But (you may be asking) how on earth did all this come about? What happened in Kings Port on the day following that important swim which Hortense and John took together in the waters of the harbor?

I wish that I could tell you all that happened, but I can only tell you of the outside of things; the inside was wholly invisible and inaudible to me, although we may be sure, I think, that when the circles that widened from Hortense’s plunge reached the shores of the town, there must have been in certain quarters a considerable splashing. I presume that John communicated to somebody the news of his broken engagement; for if he omitted to do so, with the wedding invitations to be out the next day, he was remiss beyond excuse, and I think this very unlikely; and I also presume (with some evidence to go on) that Hortense did not, in the somewhat critical juncture of her fortunes, allow the grass to grow under her feet—if such an expression may be used of a person who is shut up in the stateroom of a steam yacht.
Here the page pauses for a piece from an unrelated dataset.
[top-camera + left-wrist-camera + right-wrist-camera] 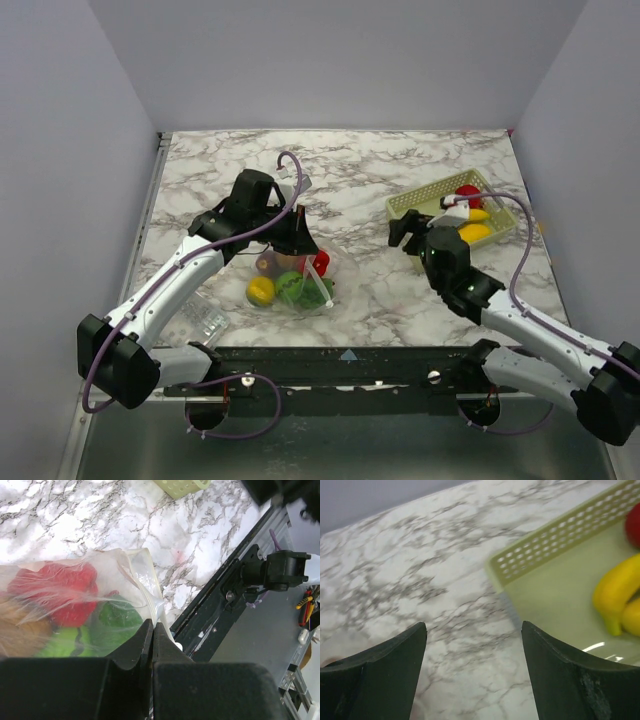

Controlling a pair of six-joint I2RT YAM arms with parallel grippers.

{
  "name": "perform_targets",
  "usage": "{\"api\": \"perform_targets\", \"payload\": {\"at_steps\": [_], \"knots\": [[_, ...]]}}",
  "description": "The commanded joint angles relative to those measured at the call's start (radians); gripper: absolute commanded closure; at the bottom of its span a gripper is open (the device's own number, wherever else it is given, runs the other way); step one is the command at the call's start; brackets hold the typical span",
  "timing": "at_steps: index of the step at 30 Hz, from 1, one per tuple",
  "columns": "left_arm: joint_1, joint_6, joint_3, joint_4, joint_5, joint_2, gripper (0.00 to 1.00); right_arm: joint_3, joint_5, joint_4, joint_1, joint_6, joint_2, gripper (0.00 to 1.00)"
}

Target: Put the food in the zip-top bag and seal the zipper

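Light is bright, soft and even from above; the table (400, 170) carries only faint shadows beneath the arms. In the left wrist view the bag (135, 575) throws white glare off its folds and the left gripper (152, 635) is dark and unfocused. The right wrist view is soft, the right gripper (474, 630) blurred and the basket (555, 540) hazy

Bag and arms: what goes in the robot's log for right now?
left gripper: shut on bag edge | right gripper: open, by basket | toy food: some bagged, some in basket
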Motion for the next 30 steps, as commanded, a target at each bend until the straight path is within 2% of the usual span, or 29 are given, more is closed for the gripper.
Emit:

To me John Mayrant made no sign of any sort by word or in writing, and this is the highest proof he ever gave me of his own delicacy, and also of his reliance upon mine; for he must have been pretty sure that I had overheard those last destiny-deciding words spoken between himself and Hortense in the boat, as we reached the Hermana’s gangway. In John’s place almost any man, even Beverly Rodgers, would have either dropped a hint at the moment, or later sent me some line to the effect that the incident was, of course, “between ourselves.” That would have been both permissible and practical; but there it was, the difference between John of Kings Port and us others; he was not practical when it came to something “between gentlemen,” as he would have said. The finest flower of breeding blossoms above the level of the practical, and that is why you do not find it growing in the huge truck-garden of our age, save in corners where it has not yet been uprooted. John’s silence to me was something that I liked very much, and he must have found that it was not misplaced.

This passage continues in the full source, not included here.